Configuration options:
- username
- CGV username.
- password
- CGV password.
- data
List of tuples (movie_name, movie_format, theater_name, time_range, date_range, seat_range). You will be notified if any of the specified seats in the specified date and time range for the specified movie, format, and theater is found. All strings containing non-ASCII characters must be unicode. Movie, format, and theater names should be exact matches. It is recommended to find those in the official site.
time_range is a tuple of length 2, consisting of strings for times in HH:MM format. Hour can be larger than 23, so '25:00' is a valid time string. If you do not want to restrict times, set it to None.
date_range is a list of strings, either date in yyyymmdd format or short weekday names such as ‘mon’, ‘fri’. 'weekdays' and 'weekends' are shortcuts for ['mon', 'tue', 'wed', 'thu', 'fri'] and ['sat', 'sun'] respectively. 'today' is the current date in Korea Standard Time (UTC+9).
seat_range is a list of seat names such as ‘A1’ and ‘F18’.
The following is an example tuple: ('Gravity', 'IMAX3D', 'Wangsimni', ('18:00', '24:30'), ['1130', 'fri', 'weekends'], ['F16', 'F17', 'G16', 'G17'])
webalerts.notifications¶
This package contains notification implementations.
- A notification class should be implemented in the following way:
- The constructor accepts a config dictionary.
- Implements notify(). It should take a list of posts and do what it is supposed to do, such as sending emails to users. It must handle all exceptions expected in normal use and raise only instances of NotificationException or ConfigurationError if necessary.
- class webalerts.notifications.email.EmailNotification(config)¶
Send emails to users on matched posts.
Although you can specify any SMTP server to use to send emails, it is not recommended to use your own mail server as many email services refuse to receive emails from unknown sources. If you want to send emails using your Gmail account, set host to 'smtp.gmail.com', port to 587, secure to True.
Configuration options:
- to_addrs
- List of email addresses to which notifications are sent.
- from_addr (default: 'WebAlerts <webalerts@localhost>')
- “From” address of notification emails.
- host (default: None)
- Optional host parameter used to create a smtplib.SMTP instance.
- port (default: None)
- Optional port parameter used to create a smtplib.SMTP instance.
- secure (default: False)
- Whether the SMTP connection should be secure or not.

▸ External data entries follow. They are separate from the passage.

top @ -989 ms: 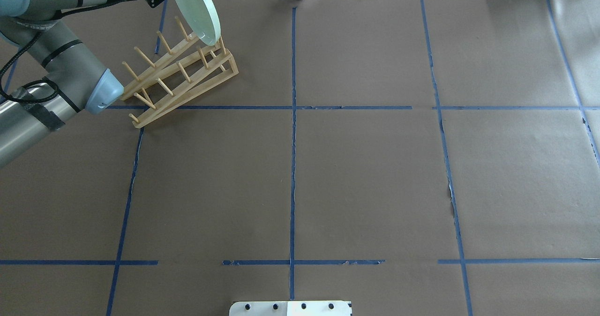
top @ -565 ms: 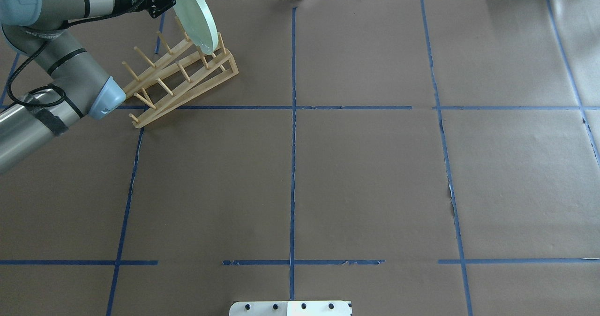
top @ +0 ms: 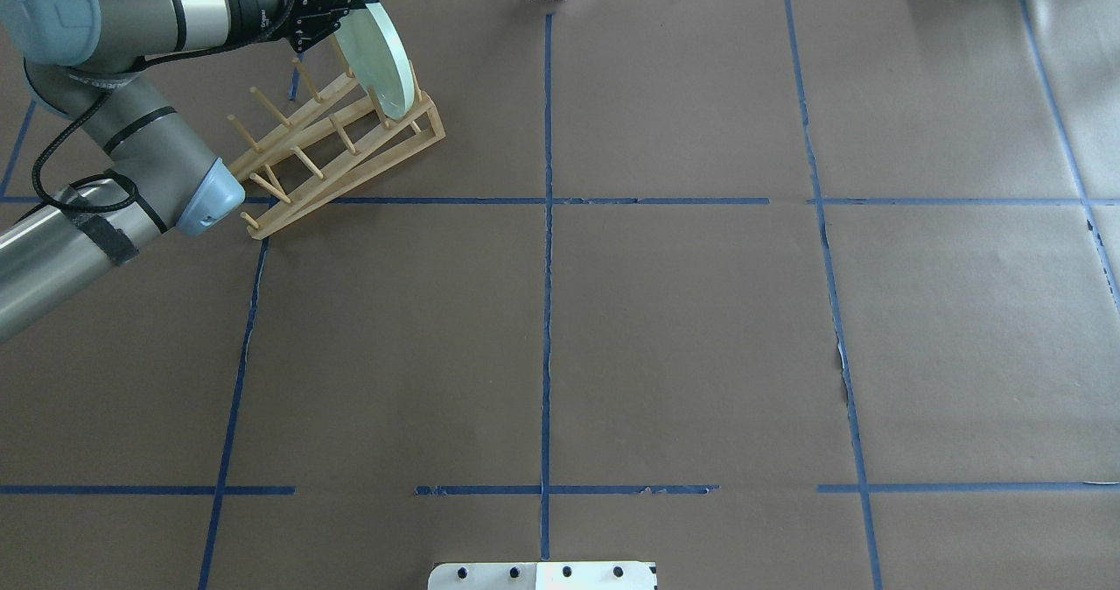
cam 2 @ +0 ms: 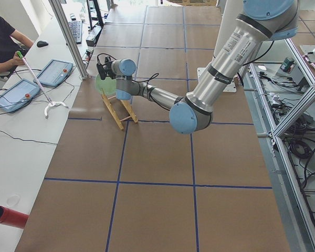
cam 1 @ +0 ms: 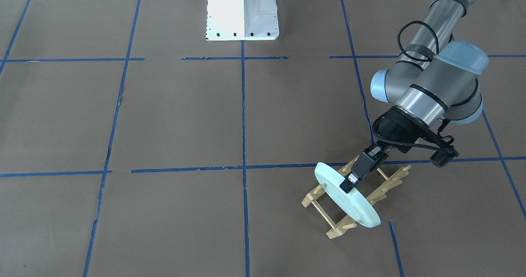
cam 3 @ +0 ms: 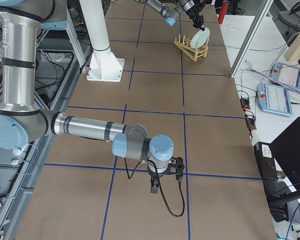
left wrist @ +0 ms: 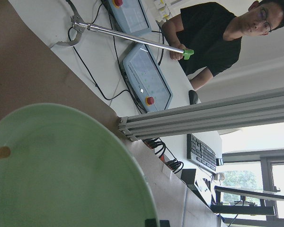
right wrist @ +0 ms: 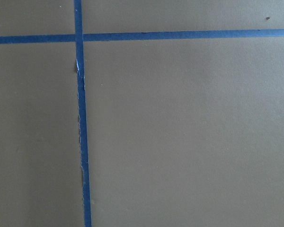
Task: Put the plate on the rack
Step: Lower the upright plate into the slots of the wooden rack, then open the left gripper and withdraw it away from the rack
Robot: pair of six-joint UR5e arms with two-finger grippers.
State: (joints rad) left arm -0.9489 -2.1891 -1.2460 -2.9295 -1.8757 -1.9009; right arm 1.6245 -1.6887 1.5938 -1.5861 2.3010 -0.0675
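Lower than a moment ago, the plate [top: 374, 56] now stands on its edge among the pegs at the far end of the rack [top: 302, 207], leaning a little. My left gripper [cam 1: 349, 183] is pinched tight on the plate's top rim. My right gripper [cam 3: 155, 185] hangs far away over the table [top: 682, 327], and I cannot tell if it is open or closed.

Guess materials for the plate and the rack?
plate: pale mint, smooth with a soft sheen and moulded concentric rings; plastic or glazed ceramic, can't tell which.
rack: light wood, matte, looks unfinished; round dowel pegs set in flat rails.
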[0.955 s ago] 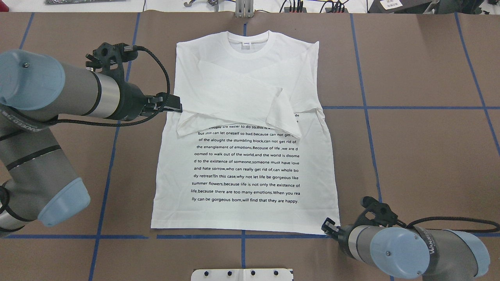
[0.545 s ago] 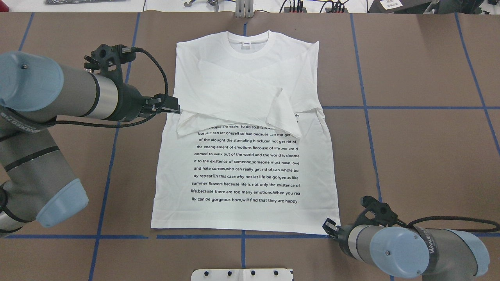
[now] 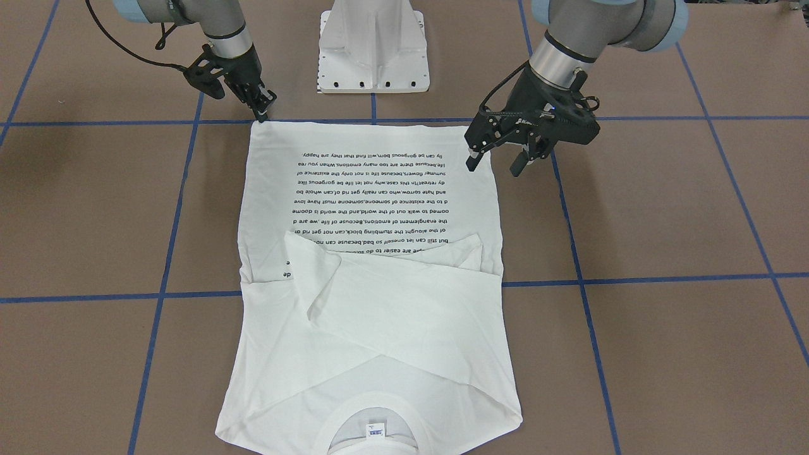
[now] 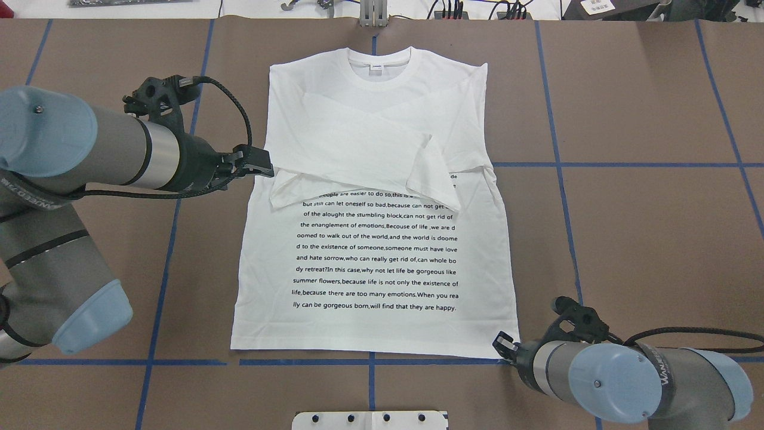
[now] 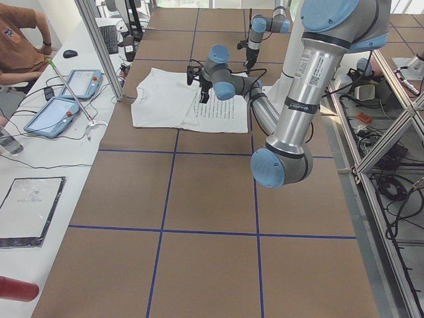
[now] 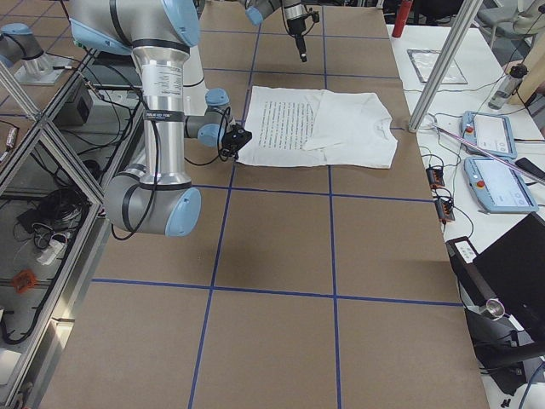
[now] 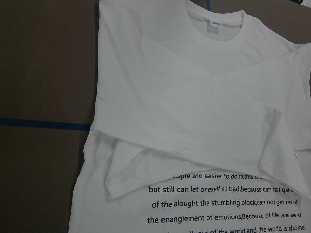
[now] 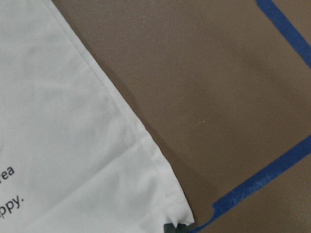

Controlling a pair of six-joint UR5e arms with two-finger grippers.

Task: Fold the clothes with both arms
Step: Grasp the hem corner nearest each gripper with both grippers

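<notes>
Front-facing view: the left pincer [image 3: 493, 165] hangs with its 2 fingers spread wide, 1 over the side edge of the T-shirt [image 3: 379, 316] and 1 over the brown surface [image 3: 663, 253]. Nothing is between them. The right pincer [image 3: 261, 114] points down at a hem corner with its fingers close together. Whether they pinch cloth I cannot tell. The shirt lies flat, hem toward the robot.

Overhead view: the left pincer is at the shirt's side edge, just beside the 2 sleeves [image 4: 358, 155] folded across the chest. The printed text [image 4: 376, 260] includes "and hate sorrow,who can really get rid of" and ends "will find that they are happy." The neck label [image 4: 376, 67] is too small to read.

Side views: both pincers are too small to judge. The shirt lies near the middle of the surface.

Left wrist view: collar, crossed sleeves and the line "but still can let oneself so bad".

Right wrist view: a dark fingertip [image 8: 171, 228] sits at the hem corner, beside blue tape [image 8: 262, 191]. The letters "ppy." show.
</notes>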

- username (default: None)
- SMTP username.
- password (default: None)
- SMTP password.
- style (default: see the source)
- CSS styles to be placed in in <head>.
- template (default: see the source)
- HTML template for each posts.
- layout (default: see the source)
- HTML template for the whole email.
- class webalerts.notifications.console.ConsoleNotification(config)¶
Print the titles and URLs of the matched posts to the standard out.
It is intended to be used for debugging. There are no configuration values for this notification.
webalerts.exceptions¶
- exception webalerts.exceptions.ConfigurationError¶
Bases: webalerts.exceptions.WebAlertsException
Raised when there is an error in configurations.
- exception webalerts.exceptions.LoginError¶
Bases: webalerts.exceptions.SiteException
Raised when website authentication fails.
- exception webalerts.exceptions.NotificationException¶
Bases: webalerts.exceptions.WebAlertsException
Raised when a notification-related error occurs, e.g. it fails to send emails.
- exception webalerts.exceptions.ParseError¶
Bases: webalerts.exceptions.SiteException
Raised when it fails to parse the returned HTML.
- exception webalerts.exceptions.SiteException¶
Bases: webalerts.exceptions.WebAlertsException
Raised when a website-related error occurs, e.g. it fails to login or there is a network problem.
- exception webalerts.exceptions.WebAlertsException¶
Bases: exceptions.Exception
Root class of all exceptions defined in webalerts.